About the tour: Take a small-group excursion to the well-liked Blue Cave to avoid the throng of people who visit this attraction. The crew of the boat is committed to making your voyage intimate, therefore they use alternative routes and unusual departure times to make sure you have a less crowded experience. Furthermore, this profitable tour is available in the morning and afternoon. Making it easier to fit into your schedule than other tours that require a full day.
Blue Cave is easily accessible from Brač because it is a nearby island to Biševo. During high season, there are foot passenger ferries from Split to Brač every day. While during the off-season, there are three or four sailings a week.

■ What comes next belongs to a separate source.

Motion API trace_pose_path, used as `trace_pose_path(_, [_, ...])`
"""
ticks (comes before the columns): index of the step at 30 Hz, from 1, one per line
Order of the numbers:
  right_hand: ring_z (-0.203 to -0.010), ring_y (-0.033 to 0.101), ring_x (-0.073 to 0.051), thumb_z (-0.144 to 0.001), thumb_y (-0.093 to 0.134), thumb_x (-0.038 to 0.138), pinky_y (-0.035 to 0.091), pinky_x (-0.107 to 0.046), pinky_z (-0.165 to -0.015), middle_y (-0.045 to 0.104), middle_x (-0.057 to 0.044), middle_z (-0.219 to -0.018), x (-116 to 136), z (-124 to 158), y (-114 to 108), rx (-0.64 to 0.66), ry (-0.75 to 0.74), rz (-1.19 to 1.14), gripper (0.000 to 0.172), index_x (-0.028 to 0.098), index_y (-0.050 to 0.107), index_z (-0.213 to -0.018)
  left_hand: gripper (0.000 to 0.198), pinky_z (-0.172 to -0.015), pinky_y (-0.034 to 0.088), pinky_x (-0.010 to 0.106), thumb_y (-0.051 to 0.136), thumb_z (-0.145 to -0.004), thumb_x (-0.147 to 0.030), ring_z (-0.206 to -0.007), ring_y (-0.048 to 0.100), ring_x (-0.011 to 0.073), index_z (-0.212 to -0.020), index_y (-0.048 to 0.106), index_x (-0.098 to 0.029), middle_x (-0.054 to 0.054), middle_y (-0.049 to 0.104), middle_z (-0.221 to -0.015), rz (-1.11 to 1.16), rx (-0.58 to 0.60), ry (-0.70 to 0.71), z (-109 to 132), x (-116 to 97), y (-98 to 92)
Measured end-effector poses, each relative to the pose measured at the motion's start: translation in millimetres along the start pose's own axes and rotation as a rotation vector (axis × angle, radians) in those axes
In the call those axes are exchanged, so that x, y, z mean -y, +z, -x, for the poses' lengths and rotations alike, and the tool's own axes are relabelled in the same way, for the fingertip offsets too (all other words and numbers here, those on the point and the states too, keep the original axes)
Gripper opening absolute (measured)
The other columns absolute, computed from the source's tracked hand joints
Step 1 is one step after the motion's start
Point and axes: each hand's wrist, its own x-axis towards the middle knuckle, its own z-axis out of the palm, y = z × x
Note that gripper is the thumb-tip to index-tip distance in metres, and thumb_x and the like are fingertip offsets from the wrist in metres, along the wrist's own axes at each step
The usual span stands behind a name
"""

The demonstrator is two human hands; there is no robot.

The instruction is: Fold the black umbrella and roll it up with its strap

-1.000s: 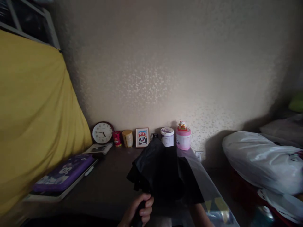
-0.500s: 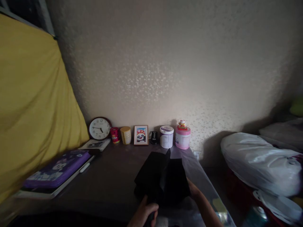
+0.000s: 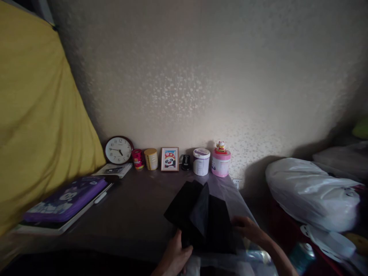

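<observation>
A black folded umbrella [image 3: 198,216] lies over the near right part of a dark desk [image 3: 135,211], its loose cloth fanned toward the wall. My left hand [image 3: 175,256] is closed at its near end, with the thumb up against the cloth. On the umbrella's right edge rests my right hand [image 3: 245,227], fingers curled on the black cloth. A clear plastic sheet [image 3: 227,191] lies under the umbrella and hangs off the desk's right edge.
Along the wall stand a round clock [image 3: 118,150], a red tin [image 3: 137,159], a yellow jar [image 3: 151,158], a panda picture [image 3: 169,158], a white tub [image 3: 201,161] and a pink tub [image 3: 220,163]. A purple case [image 3: 66,199] lies left beside a yellow cloth [image 3: 34,126]. White bags [image 3: 310,195] sit right.
The umbrella has come down from a raised tilt onto the desk and its cloth is more gathered. My right hand has come out to its right edge. The view has tipped slightly upward.
</observation>
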Motion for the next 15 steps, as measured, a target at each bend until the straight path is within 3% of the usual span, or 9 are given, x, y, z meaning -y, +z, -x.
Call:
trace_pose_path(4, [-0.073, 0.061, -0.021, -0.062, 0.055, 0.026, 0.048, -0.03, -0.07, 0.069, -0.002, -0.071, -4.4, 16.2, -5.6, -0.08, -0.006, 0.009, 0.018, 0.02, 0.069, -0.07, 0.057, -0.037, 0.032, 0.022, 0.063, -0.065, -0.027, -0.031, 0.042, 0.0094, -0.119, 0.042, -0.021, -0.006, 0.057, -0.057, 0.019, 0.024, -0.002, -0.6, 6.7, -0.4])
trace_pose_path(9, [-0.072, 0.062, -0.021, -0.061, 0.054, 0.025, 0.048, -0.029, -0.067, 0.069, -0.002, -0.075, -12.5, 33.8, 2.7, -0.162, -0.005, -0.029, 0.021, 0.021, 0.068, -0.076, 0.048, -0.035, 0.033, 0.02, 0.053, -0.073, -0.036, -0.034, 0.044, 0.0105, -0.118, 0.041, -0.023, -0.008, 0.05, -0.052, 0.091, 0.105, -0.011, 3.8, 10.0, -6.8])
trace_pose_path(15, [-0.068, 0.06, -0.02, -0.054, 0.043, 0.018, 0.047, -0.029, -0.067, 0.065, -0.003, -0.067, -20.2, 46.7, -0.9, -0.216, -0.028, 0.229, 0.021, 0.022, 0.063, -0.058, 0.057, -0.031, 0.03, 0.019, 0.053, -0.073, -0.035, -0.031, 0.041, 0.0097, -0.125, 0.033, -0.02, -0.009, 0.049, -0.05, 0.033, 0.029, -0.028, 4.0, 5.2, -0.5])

About the tour: Visit the Blue Cave, the Blue Lagoon, and Vis Island as part of a sightseeing tour to escape the crowds on shore and take in some of Croatia’s best natural wonders. There will be plenty of room for you to unwind on board because this sailing excursion is only available to a select group of 12 people. Plus, you can see more attractions in less time when you travel by speedboat.
Is a trip to Croatia’s Blue Cave worthwhile of everything? That will mostly depend on how well you handle crowds. It’s undeniably a breathtaking sight, but the allure of the location is slightly diminished by the long lines.
Having said that, a lot of people go to the Blue Cave and have an enjoyable experience. Especially since certain tours include food and drink, snorkeling, and visits to private beaches. If you do decide to take a trip, make sure to reserve a tour as early in the season as possible.
Unfortunately, swimming is not permitted in the Blue Cave. And it simply would not be safe given the constant stream of visitors arriving and departing by boat. While waiting for your turn, you can swim close to the ticket office. Additionally, the majority of Blue Cave trips involve swimming at some stunning beaches, so if you’re determined to get wet, you can.
Sunshine that enters the cave through the roof and lights the water is what gives the Blue Cave in Croatia its blue color. The cave then glows blue as a result of this reflecting all around it. Similar blue caves can also be found in Croatia, however far fewer people visit them.
Depending on the season, you may have to wait anywhere from 10 minutes (if you’re fortunate enough to be among the first) to two or three hours to enter the Blue Cave in Croatia. Of course, there will be a longer wait during the busiest time of year.
Tours are the most convenient way to visit the Blue Cave in Croatia. They leave from Split, Hvar, Brač, Vis, and even Dubrovnik. We suggest staying a few days on Hvar and starting the journey from there because Split and Dubrovnik are rather far away and the speedboat ride can be bumpy. To reserve a spot, you can buy a ticket here.
It is totally feasible to visit the Blue Cave alone. But it also involves careful planning and can be a very difficult journey. Consider the possibility that, in the absence of a tour guide, you may overlook interesting locations that are only known to seasoned residents.
The Blue Cave in Croatia is best visited on a sunny day since light from the sun only causes the cave to sparkle through its crack. If at all possible, go during the off-season to avoid the worst of the crowds. Try to go there as early as possible in the morning.